SOURCE MATERIAL:
************
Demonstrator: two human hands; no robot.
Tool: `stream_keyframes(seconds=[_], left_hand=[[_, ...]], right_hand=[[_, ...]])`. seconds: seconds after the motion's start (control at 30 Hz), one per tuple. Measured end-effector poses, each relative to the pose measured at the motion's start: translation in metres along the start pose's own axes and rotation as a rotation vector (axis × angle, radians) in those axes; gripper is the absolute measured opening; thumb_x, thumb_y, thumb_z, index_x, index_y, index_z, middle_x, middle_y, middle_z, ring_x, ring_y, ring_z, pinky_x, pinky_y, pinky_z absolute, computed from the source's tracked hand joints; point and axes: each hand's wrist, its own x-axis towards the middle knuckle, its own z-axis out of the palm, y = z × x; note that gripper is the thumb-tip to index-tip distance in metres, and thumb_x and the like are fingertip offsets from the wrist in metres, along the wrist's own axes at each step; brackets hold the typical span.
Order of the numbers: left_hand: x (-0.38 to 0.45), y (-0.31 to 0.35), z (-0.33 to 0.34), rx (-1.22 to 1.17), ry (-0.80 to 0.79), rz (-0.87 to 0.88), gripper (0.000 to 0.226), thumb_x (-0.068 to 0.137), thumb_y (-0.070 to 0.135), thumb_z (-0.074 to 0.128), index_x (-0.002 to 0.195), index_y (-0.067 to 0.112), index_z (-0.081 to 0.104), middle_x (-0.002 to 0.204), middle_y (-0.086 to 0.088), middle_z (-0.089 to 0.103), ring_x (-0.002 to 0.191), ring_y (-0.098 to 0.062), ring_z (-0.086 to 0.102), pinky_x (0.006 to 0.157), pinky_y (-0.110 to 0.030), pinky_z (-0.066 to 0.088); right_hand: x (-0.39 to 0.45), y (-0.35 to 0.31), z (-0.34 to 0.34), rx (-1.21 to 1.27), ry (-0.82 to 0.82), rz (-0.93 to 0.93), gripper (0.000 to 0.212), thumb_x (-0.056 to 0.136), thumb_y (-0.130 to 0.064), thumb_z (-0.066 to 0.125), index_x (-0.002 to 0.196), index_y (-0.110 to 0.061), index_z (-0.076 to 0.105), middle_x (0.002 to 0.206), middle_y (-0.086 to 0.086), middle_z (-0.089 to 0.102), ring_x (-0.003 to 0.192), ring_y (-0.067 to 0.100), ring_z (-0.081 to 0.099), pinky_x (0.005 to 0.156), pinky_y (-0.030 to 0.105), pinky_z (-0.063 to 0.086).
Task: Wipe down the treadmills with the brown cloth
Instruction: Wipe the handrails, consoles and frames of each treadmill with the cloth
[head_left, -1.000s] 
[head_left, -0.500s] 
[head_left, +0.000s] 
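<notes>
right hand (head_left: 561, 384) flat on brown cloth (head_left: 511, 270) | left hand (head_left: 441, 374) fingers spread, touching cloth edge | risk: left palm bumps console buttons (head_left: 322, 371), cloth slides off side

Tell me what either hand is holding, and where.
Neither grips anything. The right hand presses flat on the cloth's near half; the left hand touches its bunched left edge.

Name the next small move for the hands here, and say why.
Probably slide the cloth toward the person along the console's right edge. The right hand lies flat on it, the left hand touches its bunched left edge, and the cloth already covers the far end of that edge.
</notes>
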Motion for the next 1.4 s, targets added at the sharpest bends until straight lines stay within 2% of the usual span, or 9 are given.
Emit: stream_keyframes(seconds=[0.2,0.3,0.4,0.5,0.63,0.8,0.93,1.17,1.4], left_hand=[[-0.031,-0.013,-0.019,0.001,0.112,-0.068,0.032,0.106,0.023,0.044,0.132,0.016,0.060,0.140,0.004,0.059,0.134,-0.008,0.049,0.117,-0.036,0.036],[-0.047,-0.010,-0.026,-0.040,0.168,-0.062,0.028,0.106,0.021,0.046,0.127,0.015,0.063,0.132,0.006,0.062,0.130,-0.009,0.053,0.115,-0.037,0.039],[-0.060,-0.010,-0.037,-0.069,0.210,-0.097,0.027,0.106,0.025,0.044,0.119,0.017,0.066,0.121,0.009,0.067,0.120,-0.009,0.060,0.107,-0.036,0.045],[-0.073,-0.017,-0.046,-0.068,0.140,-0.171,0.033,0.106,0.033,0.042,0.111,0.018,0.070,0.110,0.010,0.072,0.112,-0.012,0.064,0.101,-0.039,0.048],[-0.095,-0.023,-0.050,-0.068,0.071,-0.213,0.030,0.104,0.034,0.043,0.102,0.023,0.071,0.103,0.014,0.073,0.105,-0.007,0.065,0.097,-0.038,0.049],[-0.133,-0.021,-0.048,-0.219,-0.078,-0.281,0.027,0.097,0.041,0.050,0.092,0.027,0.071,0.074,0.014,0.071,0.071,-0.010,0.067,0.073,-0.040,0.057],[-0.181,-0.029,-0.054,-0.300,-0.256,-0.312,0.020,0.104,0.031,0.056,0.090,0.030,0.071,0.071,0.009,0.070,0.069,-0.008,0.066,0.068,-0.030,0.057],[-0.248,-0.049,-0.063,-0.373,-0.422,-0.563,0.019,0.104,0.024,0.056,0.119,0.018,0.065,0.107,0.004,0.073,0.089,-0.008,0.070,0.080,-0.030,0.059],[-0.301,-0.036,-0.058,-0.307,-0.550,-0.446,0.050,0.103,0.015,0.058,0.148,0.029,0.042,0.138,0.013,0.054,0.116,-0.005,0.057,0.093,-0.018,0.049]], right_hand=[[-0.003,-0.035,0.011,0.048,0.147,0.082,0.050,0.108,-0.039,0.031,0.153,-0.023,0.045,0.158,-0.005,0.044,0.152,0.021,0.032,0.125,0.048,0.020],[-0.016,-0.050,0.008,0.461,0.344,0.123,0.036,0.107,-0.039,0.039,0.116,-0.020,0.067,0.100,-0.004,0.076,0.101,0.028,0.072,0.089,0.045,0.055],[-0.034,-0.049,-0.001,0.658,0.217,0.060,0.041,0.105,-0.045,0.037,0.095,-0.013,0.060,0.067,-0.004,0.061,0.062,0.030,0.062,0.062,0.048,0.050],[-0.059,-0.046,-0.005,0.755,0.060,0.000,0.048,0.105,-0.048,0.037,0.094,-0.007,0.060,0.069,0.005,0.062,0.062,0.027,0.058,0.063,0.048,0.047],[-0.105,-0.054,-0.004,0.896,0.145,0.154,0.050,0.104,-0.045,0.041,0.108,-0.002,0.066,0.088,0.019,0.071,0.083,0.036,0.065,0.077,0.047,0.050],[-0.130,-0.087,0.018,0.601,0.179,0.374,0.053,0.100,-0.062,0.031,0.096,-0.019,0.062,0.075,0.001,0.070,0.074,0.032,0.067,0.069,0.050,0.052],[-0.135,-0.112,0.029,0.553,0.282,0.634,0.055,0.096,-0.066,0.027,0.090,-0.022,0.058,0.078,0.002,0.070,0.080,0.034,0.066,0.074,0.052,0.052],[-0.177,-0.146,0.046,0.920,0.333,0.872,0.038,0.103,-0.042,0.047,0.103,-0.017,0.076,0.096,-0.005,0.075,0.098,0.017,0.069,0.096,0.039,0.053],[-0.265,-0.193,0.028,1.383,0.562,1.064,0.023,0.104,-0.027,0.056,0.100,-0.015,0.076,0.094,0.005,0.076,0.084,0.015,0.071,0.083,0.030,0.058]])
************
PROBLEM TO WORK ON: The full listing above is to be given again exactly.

TASK RESULT:
Demonstrator: two human hands; no robot.
Tool: `stream_keyframes(seconds=[_], left_hand=[[_, ...]], right_hand=[[_, ...]])`. seconds: seconds after the motion's start (control at 30 Hz), one per tuple. Measured end-effector poses, each relative to the pose measured at the motion's start: translation in metres along the start pose's own axes and rotation as a rotation vector (axis × angle, radians) in those axes; gripper is the absolute measured opening; thumb_x, thumb_y, thumb_z, index_x, index_y, index_z, middle_x, middle_y, middle_z, ring_x, ring_y, ring_z, pinky_x, pinky_y, pinky_z absolute, computed from the source's tracked hand joints; point and axes: each hand's wrist, its own x-axis towards the middle knuckle, its own z-axis out of the palm, y = z × x; note that gripper is the thumb-tip to index-tip distance in metres, and thumb_x and the like are fingertip offsets from the wrist in metres, along the wrist's own axes at each step; brackets hold the typical span.
Order of the numbers: left_hand: x (-0.38 to 0.45), y (-0.31 to 0.35), z (-0.33 to 0.34), rx (-1.22 to 1.17), ry (-0.80 to 0.79), rz (-0.87 to 0.88), gripper (0.000 to 0.226), thumb_x (-0.068 to 0.137), thumb_y (-0.070 to 0.135), thumb_z (-0.074 to 0.128), index_x (-0.002 to 0.195), index_y (-0.067 to 0.112), index_z (-0.081 to 0.104), middle_x (-0.002 to 0.204), middle_y (-0.086 to 0.088), middle_z (-0.089 to 0.103), ring_x (-0.002 to 0.191), ring_y (-0.098 to 0.062), ring_z (-0.086 to 0.102), pinky_x (0.006 to 0.157), pinky_y (-0.110 to 0.030), pinky_z (-0.066 to 0.088); right_hand: x (-0.39 to 0.45), y (-0.35 to 0.31), z (-0.34 to 0.34), rx (-1.21 to 1.27), ry (-0.82 to 0.82), rz (-0.93 to 0.93), gripper (0.000 to 0.212), thumb_x (-0.056 to 0.136), thumb_y (-0.130 to 0.064), thumb_z (-0.066 to 0.125), index_x (-0.002 to 0.196), index_y (-0.110 to 0.061), index_z (-0.076 to 0.105), middle_x (0.002 to 0.206), middle_y (-0.086 to 0.086), middle_z (-0.089 to 0.102), ring_x (-0.003 to 0.192), ring_y (-0.067 to 0.100), ring_z (-0.081 to 0.099), pinky_x (0.005 to 0.156), pinky_y (-0.030 to 0.105), pinky_z (-0.063 to 0.086).
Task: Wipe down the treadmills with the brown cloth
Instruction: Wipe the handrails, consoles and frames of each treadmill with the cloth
[head_left, -1.000s] 
[head_left, -0.500s] 
[head_left, +0.000s] 
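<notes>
right hand (head_left: 561, 384) flat on brown cloth (head_left: 511, 270) | left hand (head_left: 441, 374) fingers spread, touching cloth edge | risk: left palm bumps console buttons (head_left: 322, 371), cloth slides off side

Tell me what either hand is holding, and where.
Neither grips anything. The right hand presses flat on the cloth's near half; the left hand touches its bunched left edge.

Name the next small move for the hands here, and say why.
Probably slide the cloth toward the person along the console's right edge. The right hand lies flat on it, the left hand touches its bunched left edge, and the cloth already covers the far end of that edge.
</notes>
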Motion for the next 1.4 s, targets added at the sharpest bends until straight lines stay within 2% of the usual span, or 9 are given.
Emit: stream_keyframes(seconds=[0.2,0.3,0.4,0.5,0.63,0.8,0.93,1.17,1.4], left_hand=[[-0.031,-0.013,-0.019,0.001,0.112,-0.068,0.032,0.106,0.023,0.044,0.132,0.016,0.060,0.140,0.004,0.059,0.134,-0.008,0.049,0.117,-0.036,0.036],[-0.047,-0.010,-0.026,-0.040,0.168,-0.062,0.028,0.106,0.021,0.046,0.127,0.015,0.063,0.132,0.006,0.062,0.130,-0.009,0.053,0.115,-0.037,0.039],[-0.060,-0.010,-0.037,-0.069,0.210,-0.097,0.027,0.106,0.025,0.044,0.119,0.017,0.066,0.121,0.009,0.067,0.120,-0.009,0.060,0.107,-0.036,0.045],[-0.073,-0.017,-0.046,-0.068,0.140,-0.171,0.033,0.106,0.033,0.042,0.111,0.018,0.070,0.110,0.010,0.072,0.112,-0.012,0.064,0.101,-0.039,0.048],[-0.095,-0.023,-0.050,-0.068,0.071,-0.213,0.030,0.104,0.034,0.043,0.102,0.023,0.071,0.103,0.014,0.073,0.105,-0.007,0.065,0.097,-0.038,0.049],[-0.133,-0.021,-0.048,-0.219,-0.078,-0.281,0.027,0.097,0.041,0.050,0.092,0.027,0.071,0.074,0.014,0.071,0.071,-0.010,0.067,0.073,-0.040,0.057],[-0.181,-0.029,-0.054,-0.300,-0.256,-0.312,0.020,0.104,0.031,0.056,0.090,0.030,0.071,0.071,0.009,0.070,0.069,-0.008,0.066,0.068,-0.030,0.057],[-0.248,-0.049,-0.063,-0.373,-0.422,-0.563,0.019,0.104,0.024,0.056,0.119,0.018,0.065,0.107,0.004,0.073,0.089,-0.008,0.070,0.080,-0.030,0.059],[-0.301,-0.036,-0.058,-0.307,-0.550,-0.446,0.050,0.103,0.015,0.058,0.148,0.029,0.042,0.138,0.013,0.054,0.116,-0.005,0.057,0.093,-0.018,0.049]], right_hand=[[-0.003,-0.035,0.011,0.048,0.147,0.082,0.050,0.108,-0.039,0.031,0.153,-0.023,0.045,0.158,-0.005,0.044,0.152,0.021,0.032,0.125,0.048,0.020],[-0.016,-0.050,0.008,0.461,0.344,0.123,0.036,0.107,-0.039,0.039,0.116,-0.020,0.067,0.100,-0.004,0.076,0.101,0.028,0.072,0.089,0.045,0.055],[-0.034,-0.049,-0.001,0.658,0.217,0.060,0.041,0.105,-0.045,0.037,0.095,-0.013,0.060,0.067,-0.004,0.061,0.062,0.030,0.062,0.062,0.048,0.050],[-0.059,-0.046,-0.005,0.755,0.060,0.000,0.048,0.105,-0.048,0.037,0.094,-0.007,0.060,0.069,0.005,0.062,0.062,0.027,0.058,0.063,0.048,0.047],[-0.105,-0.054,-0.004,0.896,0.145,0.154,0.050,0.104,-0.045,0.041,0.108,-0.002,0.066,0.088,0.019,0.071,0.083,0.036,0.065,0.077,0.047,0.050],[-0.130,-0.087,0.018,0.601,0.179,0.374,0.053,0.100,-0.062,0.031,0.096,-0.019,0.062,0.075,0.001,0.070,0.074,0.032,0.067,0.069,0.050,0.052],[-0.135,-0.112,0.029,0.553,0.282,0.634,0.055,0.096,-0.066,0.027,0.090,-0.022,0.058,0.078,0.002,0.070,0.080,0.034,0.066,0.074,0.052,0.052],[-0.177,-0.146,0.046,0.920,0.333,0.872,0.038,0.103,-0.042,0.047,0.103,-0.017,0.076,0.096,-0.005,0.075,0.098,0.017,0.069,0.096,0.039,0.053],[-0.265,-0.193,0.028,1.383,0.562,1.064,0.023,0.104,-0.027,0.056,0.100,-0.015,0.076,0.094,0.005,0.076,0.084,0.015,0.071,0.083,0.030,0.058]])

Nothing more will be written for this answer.